** Task to complete **
Only the number is needed: count the lines below that hold the string "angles".
'''
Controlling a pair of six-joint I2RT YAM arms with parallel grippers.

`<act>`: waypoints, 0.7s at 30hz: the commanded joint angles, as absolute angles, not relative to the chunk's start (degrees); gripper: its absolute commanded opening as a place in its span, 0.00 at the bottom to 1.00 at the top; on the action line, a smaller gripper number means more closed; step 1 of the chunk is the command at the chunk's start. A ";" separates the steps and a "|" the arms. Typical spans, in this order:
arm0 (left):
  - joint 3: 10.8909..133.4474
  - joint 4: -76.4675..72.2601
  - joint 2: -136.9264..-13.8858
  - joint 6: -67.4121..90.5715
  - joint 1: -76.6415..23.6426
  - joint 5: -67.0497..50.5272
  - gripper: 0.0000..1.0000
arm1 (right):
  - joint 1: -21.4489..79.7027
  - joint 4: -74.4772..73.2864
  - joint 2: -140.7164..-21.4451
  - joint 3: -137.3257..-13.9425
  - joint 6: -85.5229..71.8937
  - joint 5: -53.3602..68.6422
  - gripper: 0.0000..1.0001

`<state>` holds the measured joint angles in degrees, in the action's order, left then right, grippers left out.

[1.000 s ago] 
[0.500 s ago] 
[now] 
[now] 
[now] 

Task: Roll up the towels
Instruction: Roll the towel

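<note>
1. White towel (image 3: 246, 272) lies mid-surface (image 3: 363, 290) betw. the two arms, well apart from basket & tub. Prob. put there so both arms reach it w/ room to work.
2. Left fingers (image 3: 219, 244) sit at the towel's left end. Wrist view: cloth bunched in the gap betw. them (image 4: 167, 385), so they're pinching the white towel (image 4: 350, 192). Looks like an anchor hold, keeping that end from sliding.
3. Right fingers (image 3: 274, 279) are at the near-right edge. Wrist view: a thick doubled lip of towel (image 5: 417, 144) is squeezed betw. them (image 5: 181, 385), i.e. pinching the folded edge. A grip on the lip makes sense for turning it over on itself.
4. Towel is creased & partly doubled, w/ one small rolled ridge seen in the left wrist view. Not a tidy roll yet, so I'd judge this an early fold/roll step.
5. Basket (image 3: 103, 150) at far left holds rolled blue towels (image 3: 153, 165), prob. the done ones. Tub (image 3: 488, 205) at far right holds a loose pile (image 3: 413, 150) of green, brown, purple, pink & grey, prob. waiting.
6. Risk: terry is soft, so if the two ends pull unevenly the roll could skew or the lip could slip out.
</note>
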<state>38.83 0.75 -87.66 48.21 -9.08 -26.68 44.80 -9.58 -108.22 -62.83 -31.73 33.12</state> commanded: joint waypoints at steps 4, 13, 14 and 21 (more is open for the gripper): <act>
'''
** Exercise answer **
2